Cannon fodder: No free ski passes
February 12. 2013 5:51PM
New Hampshire legislators have gone two years without the free Cannon Mountain lift tickets they used to get. Some of them have found inconvenient the ethics ruling that barred the free tickets. So naturally there is a bill in the House to restore the perk. It is as good an idea as snowboarding in a Speedo.
As the Josiah Bartlett Center's Grant Bosse first pointed out, Rep. Gary Coulomb, D-Berlin, has filed House Bill 514, which would let legislators accept free Cannon Mountain ski passes from the state parks and recreation director. Cannon is the state-operated ski slope located in Franconia Notch.
Legislative ethics rules bar lawmakers from receiving gifts worth more than $25. Cannon Mountain charges $47 for a half-day lift ticket and $70 for a full day. HB 514 would get around this obstacle by some rather obvious sleight of hand. The bill "exempts the receipt of ski passes for Cannon Mountain ski area by members of the general court from the definition of a gift."

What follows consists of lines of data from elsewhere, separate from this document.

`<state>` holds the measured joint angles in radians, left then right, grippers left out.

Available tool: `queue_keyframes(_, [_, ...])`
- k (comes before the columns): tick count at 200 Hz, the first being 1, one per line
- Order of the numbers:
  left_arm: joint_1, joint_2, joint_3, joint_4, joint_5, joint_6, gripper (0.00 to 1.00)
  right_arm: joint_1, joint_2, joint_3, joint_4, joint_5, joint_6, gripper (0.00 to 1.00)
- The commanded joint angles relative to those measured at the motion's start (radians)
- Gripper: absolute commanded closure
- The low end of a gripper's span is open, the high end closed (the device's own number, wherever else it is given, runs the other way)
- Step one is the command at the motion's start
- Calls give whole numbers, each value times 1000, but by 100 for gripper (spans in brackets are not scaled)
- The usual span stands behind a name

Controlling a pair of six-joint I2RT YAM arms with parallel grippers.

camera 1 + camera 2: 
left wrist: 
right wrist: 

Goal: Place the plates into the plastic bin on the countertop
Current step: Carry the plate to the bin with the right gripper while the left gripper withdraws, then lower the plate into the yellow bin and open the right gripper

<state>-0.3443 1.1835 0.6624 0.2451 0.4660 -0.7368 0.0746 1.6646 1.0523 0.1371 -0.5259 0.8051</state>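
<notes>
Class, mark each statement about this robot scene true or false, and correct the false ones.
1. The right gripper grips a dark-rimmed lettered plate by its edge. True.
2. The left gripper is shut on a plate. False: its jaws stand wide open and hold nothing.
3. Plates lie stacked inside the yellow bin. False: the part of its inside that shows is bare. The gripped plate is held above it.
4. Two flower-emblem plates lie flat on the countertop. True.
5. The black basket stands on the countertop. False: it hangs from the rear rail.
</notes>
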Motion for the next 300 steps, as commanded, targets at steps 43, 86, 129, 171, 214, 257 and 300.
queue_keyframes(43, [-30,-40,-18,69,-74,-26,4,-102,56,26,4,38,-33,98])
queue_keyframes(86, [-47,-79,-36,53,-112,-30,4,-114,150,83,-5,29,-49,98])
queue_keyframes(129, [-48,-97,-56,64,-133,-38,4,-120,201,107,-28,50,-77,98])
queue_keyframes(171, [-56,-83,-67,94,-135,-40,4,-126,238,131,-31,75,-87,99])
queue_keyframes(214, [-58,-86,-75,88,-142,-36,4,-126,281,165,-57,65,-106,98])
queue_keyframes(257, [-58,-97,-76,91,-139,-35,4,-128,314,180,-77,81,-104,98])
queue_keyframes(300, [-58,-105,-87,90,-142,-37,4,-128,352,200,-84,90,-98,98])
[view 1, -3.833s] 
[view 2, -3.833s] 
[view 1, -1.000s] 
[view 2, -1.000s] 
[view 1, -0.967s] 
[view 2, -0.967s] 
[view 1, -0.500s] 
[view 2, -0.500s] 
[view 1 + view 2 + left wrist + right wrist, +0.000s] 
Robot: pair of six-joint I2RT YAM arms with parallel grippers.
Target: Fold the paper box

If a ski resort owner gave legislators on key regulatory committees, such as Senate Commerce or House Labor, Industrial and Rehabilitative Services, free lift tickets, it would be an obvious violation of the ethics rules. Under HB 514, the state parks and recreation director could give members of the House and Senate Appropriations Committees free ski passes, and that would be OK - even though those committee members play powerful roles in deciding how much state money Cannon Mountain receives from the taxpayers.
Some legislators say they need to visit Cannon to better understand how it operates. Fine, then arrange with the management for a tour. No legislator needs to ski the mountain for free to understand how it is run any more than a legislator needs to go on food stamps to understand how public assistance works. As Cannon receives direct state appropriations, any offer of free ski passes carries with it a potentially corrupting influence. The gift ban clearly should apply.